The following is a summary of “Implementation of indication-based antibiotic order sentences improves antibiotic use in emergency departments,” published in the July 2023 issue of Emergency Medicine by Vuong et al.
Prior research suggests that suboptimal antibiotic prescribing in the emergency department (ED) is prevalent for uncomplicated lower respiratory tract infections (LRTI), urinary tract infections (UTI), and acute bacterial skin and skin structure infections (ABSSI). This study aimed to assess the impact of indication-based antibiotic order sentences (AOS) on optimal antibiotic prescribing in the emergency department. Adults prescribed antibiotics in EDs for uncomplicated LRTI, UTI, or ABSSSI from January to June 2019 (pre-implementation) and September to December 2021 (post-implementation) were part of a quasi-experiment approved by the Institutional Review Board.
The AOS was implemented in July 2021. AOS are electronic prescriptions for discharge that are retrievable by name or indication in the discharge order field. The primary outcome was optimal prescribing, defined as the correct selection, dose, and duration of antibiotics according to local and national guidelines. Descriptive and bivariate statistics were calculated, and multivariate logistic regression was employed to identify variables associated with optimal prescribing. There were 294 patients: 147 in the pre-group and 147 in the post-group.
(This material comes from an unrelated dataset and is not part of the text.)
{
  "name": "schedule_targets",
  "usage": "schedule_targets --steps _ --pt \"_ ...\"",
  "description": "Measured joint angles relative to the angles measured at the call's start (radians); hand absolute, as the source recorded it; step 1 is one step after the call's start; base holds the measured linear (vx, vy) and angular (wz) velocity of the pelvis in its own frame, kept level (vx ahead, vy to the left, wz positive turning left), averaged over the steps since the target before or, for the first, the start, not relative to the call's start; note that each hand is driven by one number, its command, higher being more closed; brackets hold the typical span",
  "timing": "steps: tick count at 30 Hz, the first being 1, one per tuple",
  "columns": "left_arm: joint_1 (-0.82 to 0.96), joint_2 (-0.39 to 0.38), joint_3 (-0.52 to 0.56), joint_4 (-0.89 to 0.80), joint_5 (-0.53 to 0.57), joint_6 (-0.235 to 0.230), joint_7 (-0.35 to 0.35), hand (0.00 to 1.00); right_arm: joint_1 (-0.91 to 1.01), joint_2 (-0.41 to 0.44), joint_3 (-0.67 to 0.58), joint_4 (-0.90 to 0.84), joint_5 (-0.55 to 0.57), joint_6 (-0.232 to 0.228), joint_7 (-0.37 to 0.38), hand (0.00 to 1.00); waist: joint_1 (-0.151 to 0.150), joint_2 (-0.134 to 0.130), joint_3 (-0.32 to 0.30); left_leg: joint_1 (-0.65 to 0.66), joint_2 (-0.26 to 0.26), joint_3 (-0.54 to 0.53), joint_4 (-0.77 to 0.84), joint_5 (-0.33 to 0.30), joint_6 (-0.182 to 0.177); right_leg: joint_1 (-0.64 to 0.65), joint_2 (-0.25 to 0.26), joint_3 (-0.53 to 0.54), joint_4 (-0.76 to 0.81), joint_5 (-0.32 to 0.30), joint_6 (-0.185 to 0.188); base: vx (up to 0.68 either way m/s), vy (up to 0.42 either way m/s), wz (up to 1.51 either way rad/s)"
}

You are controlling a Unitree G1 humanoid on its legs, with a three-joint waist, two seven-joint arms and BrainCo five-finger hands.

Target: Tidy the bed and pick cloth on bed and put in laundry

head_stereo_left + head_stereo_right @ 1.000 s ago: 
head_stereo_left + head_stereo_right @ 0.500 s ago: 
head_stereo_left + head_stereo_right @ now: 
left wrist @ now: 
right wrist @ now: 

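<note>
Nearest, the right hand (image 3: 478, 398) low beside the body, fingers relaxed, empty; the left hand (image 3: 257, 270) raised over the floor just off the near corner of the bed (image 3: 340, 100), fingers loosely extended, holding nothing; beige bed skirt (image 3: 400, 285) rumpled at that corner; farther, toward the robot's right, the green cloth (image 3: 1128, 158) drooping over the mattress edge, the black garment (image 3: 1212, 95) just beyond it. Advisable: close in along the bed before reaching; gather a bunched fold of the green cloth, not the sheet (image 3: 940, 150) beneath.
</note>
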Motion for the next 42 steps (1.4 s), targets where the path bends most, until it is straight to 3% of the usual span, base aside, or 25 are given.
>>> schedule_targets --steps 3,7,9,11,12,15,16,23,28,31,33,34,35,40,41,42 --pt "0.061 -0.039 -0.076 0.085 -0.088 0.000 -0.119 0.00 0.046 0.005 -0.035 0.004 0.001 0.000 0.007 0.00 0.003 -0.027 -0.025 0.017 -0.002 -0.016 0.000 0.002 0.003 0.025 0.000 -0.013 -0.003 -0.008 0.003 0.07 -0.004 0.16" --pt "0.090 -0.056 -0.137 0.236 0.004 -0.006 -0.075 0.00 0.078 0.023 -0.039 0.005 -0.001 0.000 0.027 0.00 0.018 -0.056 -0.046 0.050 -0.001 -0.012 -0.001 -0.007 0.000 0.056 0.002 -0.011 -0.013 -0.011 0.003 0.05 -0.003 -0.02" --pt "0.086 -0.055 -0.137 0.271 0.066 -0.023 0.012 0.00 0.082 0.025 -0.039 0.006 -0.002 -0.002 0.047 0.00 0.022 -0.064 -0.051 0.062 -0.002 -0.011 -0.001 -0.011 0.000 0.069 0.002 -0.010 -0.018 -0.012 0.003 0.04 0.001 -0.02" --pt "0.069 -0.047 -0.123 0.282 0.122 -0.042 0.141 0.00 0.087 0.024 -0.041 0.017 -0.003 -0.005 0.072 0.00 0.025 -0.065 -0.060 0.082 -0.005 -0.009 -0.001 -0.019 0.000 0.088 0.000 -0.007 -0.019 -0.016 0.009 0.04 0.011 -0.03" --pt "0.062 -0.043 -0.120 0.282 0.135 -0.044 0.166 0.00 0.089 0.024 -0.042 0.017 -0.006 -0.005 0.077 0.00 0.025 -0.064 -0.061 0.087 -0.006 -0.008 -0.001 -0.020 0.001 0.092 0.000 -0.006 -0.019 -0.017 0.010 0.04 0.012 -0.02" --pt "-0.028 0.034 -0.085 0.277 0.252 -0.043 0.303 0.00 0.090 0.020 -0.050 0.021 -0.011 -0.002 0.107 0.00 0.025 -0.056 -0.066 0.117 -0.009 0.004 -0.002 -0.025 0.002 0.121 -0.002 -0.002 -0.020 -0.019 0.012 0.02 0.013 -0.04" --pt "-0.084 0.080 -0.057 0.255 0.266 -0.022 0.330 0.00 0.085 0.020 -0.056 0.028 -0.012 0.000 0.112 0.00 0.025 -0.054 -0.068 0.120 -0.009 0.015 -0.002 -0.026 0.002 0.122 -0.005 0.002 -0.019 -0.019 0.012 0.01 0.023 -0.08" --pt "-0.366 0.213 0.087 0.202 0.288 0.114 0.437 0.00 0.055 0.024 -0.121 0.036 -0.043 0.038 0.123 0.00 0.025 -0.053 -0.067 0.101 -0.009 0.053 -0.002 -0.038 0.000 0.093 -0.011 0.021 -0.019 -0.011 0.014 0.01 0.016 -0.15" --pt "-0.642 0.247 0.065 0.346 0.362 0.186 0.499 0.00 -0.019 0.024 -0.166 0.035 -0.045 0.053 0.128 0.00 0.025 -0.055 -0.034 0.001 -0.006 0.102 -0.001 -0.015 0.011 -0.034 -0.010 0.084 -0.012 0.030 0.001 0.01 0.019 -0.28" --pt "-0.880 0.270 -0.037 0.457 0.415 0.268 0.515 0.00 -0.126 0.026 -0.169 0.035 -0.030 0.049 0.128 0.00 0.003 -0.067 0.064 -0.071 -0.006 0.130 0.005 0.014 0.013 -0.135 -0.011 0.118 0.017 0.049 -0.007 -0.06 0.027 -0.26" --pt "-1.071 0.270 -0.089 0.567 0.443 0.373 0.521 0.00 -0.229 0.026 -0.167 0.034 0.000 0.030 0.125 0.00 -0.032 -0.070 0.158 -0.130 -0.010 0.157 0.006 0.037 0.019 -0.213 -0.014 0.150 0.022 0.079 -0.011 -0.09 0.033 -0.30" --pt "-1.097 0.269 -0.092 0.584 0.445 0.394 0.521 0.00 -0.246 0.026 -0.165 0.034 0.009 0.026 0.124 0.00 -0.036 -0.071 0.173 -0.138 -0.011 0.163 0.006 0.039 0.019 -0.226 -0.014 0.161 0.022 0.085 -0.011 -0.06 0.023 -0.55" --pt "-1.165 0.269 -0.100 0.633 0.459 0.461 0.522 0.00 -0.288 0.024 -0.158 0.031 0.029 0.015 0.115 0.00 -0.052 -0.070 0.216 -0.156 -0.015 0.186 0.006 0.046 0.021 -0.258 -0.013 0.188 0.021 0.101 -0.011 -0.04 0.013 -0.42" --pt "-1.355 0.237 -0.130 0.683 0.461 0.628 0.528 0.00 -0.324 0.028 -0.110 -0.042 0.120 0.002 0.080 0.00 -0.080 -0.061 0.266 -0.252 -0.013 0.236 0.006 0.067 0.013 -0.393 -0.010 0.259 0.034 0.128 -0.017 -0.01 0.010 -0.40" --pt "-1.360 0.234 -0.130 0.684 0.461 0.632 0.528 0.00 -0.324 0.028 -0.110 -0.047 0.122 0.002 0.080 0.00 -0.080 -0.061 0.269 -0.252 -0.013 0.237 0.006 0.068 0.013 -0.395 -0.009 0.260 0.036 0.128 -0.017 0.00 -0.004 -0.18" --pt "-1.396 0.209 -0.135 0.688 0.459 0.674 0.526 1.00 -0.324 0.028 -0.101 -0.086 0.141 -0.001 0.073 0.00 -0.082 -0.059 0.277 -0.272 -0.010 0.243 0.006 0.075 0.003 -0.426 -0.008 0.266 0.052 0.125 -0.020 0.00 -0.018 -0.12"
Overall, optimal prescribing increased from 8% to 23% (P< 0.001). Individual components of optimal prescribing were optimal selection at 90 (61%) versus 117 (80%) (P< 0.001), optimal dose at 99 (67%) versus 115 (78%) (P= 0.036), and optimal duration at 38 (26%) versus 50 (34%) (P = 0.13), for the pre-and post-groups, respectively. In a multivariable logistic regression analysis, AOS was independently associated with optimal prescribing (adjusted odds ratio [aOR], 3.60; 95% CI, 1.70–7.2]. A post-hoc analysis revealed minimal AOS prescribing by ED physicians. AOS is an effective and prospective strategy for improving antimicrobial stewardship in the emergency department.